- Brief -
Please restate, exactly as written, the lines running from the beginning of the material through the line that has "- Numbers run" in it.

- Data shown -
◇ ◇ ◇ ◇ ◇ ◇ ◇

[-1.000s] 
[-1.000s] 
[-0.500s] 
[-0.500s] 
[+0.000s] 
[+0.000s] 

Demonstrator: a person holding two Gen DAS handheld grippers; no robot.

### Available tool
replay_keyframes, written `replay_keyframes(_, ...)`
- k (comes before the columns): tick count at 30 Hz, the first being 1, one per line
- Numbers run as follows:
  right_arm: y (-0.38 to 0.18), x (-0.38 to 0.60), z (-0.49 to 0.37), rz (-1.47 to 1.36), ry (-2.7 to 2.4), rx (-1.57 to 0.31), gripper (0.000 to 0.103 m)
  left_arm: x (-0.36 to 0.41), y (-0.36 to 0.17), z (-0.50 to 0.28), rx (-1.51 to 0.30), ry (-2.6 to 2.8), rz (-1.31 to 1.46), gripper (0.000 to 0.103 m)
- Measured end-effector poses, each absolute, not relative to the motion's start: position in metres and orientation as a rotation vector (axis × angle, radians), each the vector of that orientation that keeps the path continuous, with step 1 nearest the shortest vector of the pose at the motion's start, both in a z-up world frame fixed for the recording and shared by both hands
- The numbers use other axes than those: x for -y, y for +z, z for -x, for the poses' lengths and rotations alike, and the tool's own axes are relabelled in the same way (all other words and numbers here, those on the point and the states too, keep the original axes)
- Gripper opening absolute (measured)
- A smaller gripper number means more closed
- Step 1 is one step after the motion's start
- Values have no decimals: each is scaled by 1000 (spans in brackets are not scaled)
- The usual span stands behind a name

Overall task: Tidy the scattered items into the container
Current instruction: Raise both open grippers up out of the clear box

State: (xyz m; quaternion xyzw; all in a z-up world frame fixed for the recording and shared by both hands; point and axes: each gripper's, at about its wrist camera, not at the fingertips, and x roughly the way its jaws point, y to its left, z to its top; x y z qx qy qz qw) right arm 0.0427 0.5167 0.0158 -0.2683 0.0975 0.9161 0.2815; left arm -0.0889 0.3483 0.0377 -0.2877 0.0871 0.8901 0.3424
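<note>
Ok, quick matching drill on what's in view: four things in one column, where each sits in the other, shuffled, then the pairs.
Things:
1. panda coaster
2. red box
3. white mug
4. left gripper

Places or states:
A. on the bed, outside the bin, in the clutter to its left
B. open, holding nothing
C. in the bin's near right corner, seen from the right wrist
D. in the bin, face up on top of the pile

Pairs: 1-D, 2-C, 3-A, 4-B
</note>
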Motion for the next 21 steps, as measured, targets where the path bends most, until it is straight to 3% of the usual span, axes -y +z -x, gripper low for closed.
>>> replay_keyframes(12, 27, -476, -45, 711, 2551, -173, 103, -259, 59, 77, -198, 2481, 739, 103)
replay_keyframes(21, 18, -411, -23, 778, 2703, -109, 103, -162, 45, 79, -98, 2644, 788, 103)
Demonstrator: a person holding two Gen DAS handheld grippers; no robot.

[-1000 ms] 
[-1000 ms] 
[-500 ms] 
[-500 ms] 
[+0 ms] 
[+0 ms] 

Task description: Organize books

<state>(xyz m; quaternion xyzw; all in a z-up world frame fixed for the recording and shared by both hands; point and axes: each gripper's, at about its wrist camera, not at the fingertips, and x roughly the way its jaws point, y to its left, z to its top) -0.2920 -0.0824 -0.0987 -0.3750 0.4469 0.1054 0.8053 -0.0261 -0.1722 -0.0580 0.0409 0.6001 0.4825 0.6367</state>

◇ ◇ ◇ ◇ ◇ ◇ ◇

- Solution for this problem -
[-1.000s] 
[-1.000s] 
[-0.500s] 
[-0.500s] 
[+0.000s] 
[+0.000s] 

Demonstrator: a person holding two Gen DAS handheld grippers; no robot.

### Available tool
replay_keyframes, written `replay_keyframes(_, ...)`
- k (comes before the columns): tick count at 30 Hz, the first being 1, one per line
- Numbers run as follows:

The answer is complete, and the exercise is done.